=== DATA EXCERPT ===

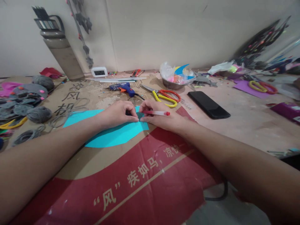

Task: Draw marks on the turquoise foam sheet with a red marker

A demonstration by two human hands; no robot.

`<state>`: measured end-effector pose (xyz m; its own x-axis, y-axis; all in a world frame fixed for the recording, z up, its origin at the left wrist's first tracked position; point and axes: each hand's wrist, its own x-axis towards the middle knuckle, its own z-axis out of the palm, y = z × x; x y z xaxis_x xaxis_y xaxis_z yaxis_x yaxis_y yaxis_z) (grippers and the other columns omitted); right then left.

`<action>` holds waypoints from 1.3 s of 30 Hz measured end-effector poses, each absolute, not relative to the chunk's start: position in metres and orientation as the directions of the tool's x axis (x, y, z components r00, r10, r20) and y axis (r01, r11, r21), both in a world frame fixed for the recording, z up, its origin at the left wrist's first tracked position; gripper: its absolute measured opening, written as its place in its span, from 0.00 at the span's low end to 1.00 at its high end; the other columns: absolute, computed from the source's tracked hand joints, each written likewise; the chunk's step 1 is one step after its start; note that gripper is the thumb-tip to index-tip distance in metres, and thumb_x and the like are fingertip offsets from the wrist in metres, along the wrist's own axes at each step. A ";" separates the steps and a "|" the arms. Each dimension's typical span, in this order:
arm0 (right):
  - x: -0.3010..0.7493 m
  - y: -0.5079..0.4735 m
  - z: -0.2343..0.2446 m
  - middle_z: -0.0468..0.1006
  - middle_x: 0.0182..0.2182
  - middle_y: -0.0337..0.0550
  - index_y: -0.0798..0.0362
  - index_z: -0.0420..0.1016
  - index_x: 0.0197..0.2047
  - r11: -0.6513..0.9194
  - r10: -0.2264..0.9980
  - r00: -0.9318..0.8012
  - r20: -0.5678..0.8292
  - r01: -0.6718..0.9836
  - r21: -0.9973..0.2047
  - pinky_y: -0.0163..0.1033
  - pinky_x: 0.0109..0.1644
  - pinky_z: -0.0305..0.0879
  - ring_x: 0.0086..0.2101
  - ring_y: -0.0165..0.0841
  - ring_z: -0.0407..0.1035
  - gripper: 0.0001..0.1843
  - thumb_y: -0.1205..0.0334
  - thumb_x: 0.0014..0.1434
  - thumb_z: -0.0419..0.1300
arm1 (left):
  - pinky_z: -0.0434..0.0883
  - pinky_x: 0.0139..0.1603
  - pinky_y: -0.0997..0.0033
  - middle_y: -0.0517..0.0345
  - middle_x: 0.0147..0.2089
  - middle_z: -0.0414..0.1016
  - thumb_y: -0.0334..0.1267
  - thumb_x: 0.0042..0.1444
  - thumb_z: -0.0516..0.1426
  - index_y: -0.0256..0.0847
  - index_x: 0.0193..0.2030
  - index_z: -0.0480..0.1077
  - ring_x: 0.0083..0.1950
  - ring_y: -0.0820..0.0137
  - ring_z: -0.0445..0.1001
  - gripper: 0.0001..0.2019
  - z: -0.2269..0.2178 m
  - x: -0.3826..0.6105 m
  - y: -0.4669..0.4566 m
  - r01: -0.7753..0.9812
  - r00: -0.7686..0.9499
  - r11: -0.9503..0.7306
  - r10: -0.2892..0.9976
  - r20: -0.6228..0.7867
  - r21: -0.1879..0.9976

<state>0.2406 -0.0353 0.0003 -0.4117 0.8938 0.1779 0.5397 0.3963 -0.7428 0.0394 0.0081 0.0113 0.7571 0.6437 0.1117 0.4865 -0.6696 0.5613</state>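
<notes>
A turquoise sheet of craft foam (112, 135) lies on a flattened cardboard box (131, 178) printed red with white characters. My left hand (118, 114) rests on the sheet's upper edge, its fingers curled and pinched on something small and dark that I cannot make out. My right hand (159, 118) meets it fingertip to fingertip and holds a red-capped pen (156, 112) with the tip at the sheet. Both forearms reach in from the bottom corners.
Behind my hands lie a blue glue gun (124, 87), yellow-and-red scissors (166, 97), a black phone (208, 104) and a steel bowl (174, 83) of coloured scraps. Grey yarn balls (38, 114) sit left, a water bottle (59, 50) and small clock (99, 72) by the wall.
</notes>
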 end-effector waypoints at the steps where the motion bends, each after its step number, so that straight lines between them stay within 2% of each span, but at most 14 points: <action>1: 0.241 -0.035 0.000 0.69 0.28 0.35 0.52 0.68 0.38 0.399 0.892 -0.415 0.178 0.537 -0.743 0.35 0.31 0.56 0.28 0.28 0.62 0.11 0.67 0.50 0.63 | 0.66 0.38 0.70 0.59 0.33 0.75 0.39 0.51 0.61 0.39 0.29 0.75 0.36 0.71 0.72 0.05 0.012 0.040 0.008 0.489 0.758 -0.670 0.644 0.109 0.559; 11: 0.242 -0.034 -0.001 0.69 0.30 0.36 0.52 0.68 0.38 0.417 0.881 -0.434 0.189 0.521 -0.745 0.35 0.32 0.58 0.30 0.29 0.63 0.10 0.66 0.51 0.62 | 0.64 0.37 0.74 0.61 0.32 0.74 0.35 0.51 0.61 0.37 0.30 0.75 0.35 0.72 0.71 0.04 0.011 0.040 0.008 0.501 0.750 -0.664 0.653 0.105 0.555; 26: 0.241 -0.034 0.000 0.68 0.29 0.35 0.53 0.68 0.38 0.410 0.884 -0.434 0.176 0.535 -0.739 0.35 0.32 0.58 0.29 0.28 0.63 0.10 0.68 0.51 0.62 | 0.66 0.39 0.69 0.59 0.34 0.74 0.40 0.50 0.62 0.39 0.29 0.74 0.36 0.71 0.72 0.06 0.009 0.039 0.009 0.470 0.755 -0.656 0.645 0.116 0.591; 33: 0.244 -0.032 -0.003 0.70 0.31 0.37 0.52 0.68 0.38 0.443 0.866 -0.456 0.204 0.514 -0.734 0.36 0.34 0.59 0.31 0.29 0.63 0.10 0.67 0.51 0.62 | 0.66 0.39 0.71 0.60 0.33 0.73 0.37 0.51 0.62 0.38 0.29 0.74 0.36 0.72 0.71 0.05 0.009 0.040 0.010 0.460 0.760 -0.667 0.637 0.129 0.586; 39: 0.243 -0.032 -0.002 0.69 0.29 0.35 0.52 0.69 0.38 0.423 0.879 -0.442 0.181 0.545 -0.724 0.35 0.32 0.58 0.29 0.28 0.63 0.10 0.66 0.51 0.63 | 0.65 0.39 0.73 0.60 0.33 0.73 0.37 0.51 0.62 0.37 0.30 0.74 0.36 0.72 0.70 0.06 0.009 0.039 0.010 0.461 0.769 -0.673 0.628 0.117 0.579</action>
<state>0.2435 -0.0323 -0.0023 -0.4418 0.8787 0.1808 0.5450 0.4229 -0.7239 0.0393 0.0096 0.0086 0.7690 0.6284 0.1173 0.4614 -0.6726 0.5786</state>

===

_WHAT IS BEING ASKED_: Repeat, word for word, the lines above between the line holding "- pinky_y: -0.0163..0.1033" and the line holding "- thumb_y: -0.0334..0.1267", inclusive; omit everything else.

_TASK RESPONSE_:
  - pinky_y: -0.0163..0.1033
  - pinky_x: 0.0109..0.1644
  - pinky_z: -0.0305..0.0879
  - ring_x: 0.0086..0.2101
  - ring_y: -0.0165..0.0841
  - ring_z: -0.0407..0.1035
  - gripper: 0.0001..0.1843
  - thumb_y: -0.1205..0.0334
  - thumb_x: 0.0014..0.1434
  - thumb_z: -0.0419..0.1300
arm1 (left):
  - pinky_z: -0.0434..0.0883
  - pinky_x: 0.0139..0.1603
  - pinky_y: -0.0997..0.0033
  - middle_y: -0.0517..0.0345
  - middle_x: 0.0147..0.2089
  - middle_z: -0.0414..0.1016
  - thumb_y: -0.0334..0.1267

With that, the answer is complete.